Lucene-based case development: an indexed mathematical model

Source: Internet
Author: User

Reprint Please specify source: http://blog.csdn.net/xiaojimanman/article/details/42818185

Through the previous blog, so maybe there is a general understanding of how the search is a process, this blog will simply introduce the mathematical model of lucene implementation.

We have mentioned earlier that Lucene implements an index that is a reverse index, with dictionaries and inverted tables (the actual structure is much more complex than this), what is the mathematical model of the index? Before starting this, you should familiarize yourself with the next few nouns.

Document: Several examples of the index creation process in the previous blog , each sentence can be regarded as a document, of course, the document has only one field (field), through the standard word segmentation technology, We divide the value of this field into many lexical elements (term), documents, fields, and lexical elements, three of which are the three nouns we need to understand. (Think about it here, what are the documents, fields, and words in our case novel?). )


Calculate weight (term Weight) process

From the above introduction, a document can be divided into multiple words (different word segmentation technology, divided into different lexical elements), the different lexical elements for the document is different in importance. There are two main factors that affect the importance of a single word element in a document:

1, Term Frequency (TF): That is, the number of times in this document, the greater the TF, indicating that the more important the word element;

2, document Frequency (DF): That is, how many documents contain this TERM,DF, the greater the meaning of the word element is less important.
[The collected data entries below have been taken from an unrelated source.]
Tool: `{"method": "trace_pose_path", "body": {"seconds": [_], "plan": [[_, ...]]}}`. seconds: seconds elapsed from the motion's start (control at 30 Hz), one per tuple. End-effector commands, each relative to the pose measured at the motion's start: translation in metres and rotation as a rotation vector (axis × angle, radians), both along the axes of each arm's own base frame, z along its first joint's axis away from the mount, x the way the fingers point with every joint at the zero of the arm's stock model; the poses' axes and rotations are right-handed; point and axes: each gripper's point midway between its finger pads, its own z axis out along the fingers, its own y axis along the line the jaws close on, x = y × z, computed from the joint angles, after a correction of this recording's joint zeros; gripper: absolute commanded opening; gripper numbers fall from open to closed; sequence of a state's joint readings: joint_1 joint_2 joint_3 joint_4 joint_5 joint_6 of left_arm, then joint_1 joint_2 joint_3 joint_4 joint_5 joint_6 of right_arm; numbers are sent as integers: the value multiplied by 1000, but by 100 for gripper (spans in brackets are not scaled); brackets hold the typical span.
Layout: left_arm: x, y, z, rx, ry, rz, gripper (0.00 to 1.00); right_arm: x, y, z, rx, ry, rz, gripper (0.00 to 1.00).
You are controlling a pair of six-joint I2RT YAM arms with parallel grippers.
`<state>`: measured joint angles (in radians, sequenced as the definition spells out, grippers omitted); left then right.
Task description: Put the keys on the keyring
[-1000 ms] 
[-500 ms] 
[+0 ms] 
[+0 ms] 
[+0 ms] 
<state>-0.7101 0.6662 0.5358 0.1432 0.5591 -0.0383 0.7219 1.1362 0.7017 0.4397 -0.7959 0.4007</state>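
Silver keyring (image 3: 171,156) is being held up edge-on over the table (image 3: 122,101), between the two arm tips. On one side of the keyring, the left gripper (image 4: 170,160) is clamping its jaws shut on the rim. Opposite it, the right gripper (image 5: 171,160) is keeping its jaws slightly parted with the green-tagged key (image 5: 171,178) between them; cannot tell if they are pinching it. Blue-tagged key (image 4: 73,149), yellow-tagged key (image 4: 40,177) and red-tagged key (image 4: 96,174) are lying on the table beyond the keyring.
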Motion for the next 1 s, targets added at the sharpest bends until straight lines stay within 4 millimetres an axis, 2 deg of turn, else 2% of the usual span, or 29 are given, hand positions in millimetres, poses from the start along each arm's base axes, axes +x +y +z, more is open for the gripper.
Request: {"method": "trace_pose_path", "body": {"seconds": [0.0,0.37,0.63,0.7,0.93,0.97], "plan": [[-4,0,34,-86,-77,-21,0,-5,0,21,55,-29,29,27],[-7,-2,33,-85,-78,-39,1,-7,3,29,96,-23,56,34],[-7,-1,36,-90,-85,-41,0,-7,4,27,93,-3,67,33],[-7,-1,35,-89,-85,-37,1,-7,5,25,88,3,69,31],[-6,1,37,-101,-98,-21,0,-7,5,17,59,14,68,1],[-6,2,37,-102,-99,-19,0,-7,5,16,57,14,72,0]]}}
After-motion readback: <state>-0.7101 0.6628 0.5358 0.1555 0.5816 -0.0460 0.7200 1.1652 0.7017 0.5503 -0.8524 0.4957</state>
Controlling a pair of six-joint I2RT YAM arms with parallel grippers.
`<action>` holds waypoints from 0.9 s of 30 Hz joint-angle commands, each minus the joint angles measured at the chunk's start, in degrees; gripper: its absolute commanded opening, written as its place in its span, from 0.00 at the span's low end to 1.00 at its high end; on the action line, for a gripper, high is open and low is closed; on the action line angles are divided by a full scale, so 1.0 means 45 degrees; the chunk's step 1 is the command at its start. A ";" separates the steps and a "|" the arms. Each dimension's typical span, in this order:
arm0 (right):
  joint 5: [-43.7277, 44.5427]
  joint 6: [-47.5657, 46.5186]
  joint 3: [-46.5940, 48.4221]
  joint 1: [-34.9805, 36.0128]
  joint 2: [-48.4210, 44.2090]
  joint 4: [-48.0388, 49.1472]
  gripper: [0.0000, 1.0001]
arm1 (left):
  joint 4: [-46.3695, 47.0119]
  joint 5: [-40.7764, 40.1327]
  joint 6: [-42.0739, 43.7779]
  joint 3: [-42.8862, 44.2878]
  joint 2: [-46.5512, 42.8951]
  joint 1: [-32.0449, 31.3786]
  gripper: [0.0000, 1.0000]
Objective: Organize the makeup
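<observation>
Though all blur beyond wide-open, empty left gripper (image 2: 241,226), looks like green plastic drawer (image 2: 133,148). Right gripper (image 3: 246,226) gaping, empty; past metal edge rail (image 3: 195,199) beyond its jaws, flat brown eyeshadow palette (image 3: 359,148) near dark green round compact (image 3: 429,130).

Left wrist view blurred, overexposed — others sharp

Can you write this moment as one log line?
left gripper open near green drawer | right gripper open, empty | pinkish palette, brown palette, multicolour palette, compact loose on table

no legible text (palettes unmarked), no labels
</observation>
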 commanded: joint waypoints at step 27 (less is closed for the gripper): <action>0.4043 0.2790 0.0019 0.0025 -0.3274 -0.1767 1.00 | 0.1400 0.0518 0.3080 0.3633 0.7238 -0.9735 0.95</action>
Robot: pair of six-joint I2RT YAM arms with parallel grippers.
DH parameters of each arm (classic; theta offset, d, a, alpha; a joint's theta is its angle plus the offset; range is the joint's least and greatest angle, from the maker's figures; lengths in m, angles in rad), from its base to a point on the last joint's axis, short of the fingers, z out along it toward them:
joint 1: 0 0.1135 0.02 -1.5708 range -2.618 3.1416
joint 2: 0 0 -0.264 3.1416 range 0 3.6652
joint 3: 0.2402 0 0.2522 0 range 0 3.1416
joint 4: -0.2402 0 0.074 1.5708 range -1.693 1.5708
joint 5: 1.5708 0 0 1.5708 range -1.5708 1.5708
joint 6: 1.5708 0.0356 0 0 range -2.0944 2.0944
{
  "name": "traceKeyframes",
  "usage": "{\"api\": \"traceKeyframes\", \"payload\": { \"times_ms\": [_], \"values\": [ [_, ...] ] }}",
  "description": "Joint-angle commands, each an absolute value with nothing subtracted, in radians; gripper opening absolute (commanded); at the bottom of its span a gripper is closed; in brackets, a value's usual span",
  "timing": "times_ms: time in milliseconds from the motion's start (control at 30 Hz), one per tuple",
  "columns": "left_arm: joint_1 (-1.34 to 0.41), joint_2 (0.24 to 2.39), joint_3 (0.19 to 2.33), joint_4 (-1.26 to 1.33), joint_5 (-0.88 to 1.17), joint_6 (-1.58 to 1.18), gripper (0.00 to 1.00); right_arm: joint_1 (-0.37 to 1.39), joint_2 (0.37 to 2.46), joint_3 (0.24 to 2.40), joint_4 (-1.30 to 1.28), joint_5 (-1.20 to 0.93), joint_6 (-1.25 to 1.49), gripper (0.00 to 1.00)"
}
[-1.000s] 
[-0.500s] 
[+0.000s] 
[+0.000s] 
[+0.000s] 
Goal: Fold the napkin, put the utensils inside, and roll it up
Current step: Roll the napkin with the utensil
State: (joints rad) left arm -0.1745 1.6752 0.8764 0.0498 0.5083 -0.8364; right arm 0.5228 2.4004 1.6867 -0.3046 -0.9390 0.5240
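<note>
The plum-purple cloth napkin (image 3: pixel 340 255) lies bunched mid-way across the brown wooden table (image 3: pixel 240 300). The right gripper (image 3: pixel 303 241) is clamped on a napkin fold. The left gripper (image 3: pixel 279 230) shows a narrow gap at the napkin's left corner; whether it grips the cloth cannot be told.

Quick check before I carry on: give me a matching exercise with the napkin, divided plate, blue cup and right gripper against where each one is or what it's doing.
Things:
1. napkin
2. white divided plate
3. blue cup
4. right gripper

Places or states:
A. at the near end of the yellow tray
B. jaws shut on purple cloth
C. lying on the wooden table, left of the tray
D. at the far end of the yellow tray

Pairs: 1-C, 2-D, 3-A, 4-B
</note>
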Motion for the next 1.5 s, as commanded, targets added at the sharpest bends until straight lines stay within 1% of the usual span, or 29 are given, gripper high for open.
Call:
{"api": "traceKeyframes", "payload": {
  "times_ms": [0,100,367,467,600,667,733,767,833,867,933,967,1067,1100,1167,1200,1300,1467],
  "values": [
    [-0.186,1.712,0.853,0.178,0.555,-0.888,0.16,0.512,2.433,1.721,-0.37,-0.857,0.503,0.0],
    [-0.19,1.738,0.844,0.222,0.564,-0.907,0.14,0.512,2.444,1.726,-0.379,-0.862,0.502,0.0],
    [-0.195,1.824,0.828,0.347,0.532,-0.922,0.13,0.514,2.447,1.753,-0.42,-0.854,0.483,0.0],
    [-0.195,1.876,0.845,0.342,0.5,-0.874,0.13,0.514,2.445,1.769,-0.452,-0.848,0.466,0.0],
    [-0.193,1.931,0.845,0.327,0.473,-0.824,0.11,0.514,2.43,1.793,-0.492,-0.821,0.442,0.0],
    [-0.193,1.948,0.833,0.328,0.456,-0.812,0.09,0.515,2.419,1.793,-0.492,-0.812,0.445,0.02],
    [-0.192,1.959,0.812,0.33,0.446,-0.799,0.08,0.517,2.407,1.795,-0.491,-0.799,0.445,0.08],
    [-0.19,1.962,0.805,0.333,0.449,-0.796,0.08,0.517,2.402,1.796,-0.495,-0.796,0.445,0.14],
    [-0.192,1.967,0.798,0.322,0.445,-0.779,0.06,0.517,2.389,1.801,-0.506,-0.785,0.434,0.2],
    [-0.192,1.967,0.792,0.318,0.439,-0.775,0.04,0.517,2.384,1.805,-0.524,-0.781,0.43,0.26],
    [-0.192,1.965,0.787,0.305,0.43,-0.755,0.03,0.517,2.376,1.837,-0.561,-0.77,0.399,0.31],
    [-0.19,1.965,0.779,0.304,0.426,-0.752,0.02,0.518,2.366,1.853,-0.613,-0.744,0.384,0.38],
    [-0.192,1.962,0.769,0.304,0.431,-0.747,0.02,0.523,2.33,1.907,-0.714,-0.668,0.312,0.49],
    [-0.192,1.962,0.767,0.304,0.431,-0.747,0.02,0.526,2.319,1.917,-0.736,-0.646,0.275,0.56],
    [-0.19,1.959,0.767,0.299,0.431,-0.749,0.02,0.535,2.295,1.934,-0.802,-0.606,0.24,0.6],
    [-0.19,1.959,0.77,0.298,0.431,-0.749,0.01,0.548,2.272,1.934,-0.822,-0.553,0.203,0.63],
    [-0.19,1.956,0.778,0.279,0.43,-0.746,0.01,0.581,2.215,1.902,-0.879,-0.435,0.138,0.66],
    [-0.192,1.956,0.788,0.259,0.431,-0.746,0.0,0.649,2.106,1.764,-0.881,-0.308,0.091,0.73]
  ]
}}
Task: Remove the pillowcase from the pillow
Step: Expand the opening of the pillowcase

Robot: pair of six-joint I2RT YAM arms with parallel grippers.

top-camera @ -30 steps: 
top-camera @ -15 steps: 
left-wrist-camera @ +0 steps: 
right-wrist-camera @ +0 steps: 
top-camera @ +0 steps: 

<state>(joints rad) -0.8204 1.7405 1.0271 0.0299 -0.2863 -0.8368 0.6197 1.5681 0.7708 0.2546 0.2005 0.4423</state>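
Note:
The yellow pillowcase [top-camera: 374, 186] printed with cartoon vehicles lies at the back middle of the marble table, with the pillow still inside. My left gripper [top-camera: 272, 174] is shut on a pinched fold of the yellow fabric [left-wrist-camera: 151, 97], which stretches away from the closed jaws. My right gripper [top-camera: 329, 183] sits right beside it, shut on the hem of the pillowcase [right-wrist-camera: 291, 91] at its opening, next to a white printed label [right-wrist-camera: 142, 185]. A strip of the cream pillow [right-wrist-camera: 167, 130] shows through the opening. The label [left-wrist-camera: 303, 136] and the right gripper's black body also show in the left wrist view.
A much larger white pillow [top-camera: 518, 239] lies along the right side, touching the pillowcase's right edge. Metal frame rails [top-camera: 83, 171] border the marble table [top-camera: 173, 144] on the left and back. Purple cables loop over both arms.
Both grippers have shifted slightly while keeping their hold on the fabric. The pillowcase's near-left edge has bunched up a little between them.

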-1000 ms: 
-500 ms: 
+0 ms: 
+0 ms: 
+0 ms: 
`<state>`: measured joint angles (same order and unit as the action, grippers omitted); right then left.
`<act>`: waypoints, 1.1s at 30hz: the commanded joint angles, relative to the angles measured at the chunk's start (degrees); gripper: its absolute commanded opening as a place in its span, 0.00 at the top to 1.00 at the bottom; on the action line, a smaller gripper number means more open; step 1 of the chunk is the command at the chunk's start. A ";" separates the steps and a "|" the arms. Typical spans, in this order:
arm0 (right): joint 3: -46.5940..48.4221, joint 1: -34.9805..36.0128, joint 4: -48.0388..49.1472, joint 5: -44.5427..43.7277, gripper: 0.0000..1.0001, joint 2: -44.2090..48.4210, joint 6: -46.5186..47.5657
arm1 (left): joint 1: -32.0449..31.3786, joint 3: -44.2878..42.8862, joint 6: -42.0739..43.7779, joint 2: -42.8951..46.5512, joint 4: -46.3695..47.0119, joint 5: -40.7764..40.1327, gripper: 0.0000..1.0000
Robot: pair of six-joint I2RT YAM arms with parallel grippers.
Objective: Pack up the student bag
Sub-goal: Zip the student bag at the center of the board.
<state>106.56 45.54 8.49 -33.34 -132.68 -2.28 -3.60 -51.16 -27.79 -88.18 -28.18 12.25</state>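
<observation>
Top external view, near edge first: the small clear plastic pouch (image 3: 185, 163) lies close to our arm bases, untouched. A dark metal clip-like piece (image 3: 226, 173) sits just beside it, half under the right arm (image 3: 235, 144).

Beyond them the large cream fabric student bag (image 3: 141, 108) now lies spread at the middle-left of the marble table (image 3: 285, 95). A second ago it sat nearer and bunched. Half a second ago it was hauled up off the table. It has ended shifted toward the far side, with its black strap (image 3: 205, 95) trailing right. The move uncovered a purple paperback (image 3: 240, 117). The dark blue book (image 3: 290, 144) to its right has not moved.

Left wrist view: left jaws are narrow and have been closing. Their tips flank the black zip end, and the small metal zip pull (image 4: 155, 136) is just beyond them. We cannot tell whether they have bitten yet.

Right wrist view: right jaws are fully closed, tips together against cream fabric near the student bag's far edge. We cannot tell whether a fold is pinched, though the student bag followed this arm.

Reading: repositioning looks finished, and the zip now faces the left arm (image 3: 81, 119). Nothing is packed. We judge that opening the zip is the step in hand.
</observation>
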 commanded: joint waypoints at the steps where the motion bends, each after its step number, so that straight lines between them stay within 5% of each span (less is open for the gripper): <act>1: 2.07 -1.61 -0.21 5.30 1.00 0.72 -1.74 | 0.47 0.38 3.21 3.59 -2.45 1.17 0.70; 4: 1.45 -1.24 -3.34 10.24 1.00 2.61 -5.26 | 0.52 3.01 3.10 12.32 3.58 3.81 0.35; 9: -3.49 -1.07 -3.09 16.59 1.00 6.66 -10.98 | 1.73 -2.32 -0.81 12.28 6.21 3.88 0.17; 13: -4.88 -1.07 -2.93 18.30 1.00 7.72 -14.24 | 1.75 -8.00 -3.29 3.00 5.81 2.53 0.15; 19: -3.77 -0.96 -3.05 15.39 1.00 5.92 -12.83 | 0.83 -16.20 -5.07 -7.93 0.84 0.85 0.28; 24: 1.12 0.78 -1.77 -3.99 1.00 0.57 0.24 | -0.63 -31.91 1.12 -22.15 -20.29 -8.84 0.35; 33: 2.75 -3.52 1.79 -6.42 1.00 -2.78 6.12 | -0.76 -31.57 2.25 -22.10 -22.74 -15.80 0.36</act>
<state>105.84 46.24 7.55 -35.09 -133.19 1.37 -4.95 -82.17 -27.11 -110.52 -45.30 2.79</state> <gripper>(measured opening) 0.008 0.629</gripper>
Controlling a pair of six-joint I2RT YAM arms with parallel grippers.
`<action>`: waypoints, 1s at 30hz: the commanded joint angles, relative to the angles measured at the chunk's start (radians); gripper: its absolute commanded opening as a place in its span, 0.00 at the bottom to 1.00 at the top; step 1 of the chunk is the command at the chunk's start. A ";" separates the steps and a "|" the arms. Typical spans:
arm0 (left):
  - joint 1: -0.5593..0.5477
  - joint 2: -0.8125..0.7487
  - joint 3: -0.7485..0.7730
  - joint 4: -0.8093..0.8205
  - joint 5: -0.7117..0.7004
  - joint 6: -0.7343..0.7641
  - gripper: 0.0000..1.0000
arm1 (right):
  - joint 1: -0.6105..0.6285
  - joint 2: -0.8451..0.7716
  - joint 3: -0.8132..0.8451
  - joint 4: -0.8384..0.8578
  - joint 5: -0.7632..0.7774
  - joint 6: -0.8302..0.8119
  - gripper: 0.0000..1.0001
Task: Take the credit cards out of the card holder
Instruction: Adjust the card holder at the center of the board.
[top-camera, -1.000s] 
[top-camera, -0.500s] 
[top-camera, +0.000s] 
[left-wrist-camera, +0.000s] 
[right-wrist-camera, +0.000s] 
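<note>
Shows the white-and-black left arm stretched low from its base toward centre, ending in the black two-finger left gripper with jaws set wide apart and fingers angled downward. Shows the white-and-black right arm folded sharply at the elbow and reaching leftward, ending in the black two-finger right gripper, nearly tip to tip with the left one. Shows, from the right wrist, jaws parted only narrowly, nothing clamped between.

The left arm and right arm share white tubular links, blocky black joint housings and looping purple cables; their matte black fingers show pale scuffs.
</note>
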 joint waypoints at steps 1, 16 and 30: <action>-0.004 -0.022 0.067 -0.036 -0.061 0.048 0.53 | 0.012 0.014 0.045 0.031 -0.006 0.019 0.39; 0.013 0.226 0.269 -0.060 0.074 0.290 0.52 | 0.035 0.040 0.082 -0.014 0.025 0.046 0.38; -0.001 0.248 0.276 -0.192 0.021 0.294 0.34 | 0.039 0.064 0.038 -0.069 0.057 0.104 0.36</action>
These two factors have a good understanding of the weight effect, which is like our own skills, the mastery of deep skills to their own work is more important than the general skills, of course, if a skill is only you or a few people know, then you are very competitive in this area (as if it is far away). Let's take a look at the formula:


Of course, this is only a simple and typical formula, Lucene in the actual implementation of the process is rarely different.


Space vector Model (VSM)

We can think of a document as a collection of a series of lexical elements, each with a weight, as follows:

Document = {Term1, Term2, term3 ... termn}

Documentvector = {weight1, weight2, weight3 ... weightn}

We put the document into an n-dimensional space vector (all the documents are divided into n-dimensional vectors, and the N-dimension vector, where document D is mapped on M-coordinates as the weight of M-words in document D),


This way we calculate the relative degree of two documents, we can look at the angle between their size (the smaller the angle, the higher the correlation, or the less relevant). Of course, the n-dimensional vector can also be used for user retrieval.


Retrieving indexes

In this mathematical model, the retrieval of the document information is converted to the angle between the two vectors, of course, we also need to the user's search keywords to create a space vector, such as:


From this, we can think that the smaller the angle between the two vectors, the greater the correlation, the smaller the correlation, so we calculate the cosine of the angle as the correlation of the two. So we can get the correlation between the query string and the record in the index by calculating the angle cosine of the query vector with each vector, and then sort it to get the final result.


The next introduction to the Lucene file structure will no longer introduce the basic principles of Lucene, the following is a brief introduction of the case may be used in the API. So if you want to know more about the principles of Lucene, please refer to other learning materials or related information books on the web.


PS: The time is not early, continue to write the file structure part tomorrow.

Lucene-based case development: an indexed mathematical model

Contact Us

The content source of this page is from Internet, which doesn't represent Alibaba Cloud's opinion; products and services mentioned on that page don't have any relationship with Alibaba Cloud. If the content of the page makes you feel confusing, please write us an email, we will handle the problem within 5 days after receiving your email.

If you find any instances of plagiarism from the community, please send an email to: info-contact@alibabacloud.com and provide relevant evidence. A staff member will contact you within 5 working days.

A Free Trial That Lets You Build Big!

Start building with 50+ products and up to 12 months usage for Elastic Compute Service

  • Sales Support

    1 on 1 presale consultation

  • After-Sales Support

    24/7 Technical Support 6 Free Tickets per Quarter Faster Response

  • Alibaba Cloud offers highly flexible support services tailored to meet your exact needs.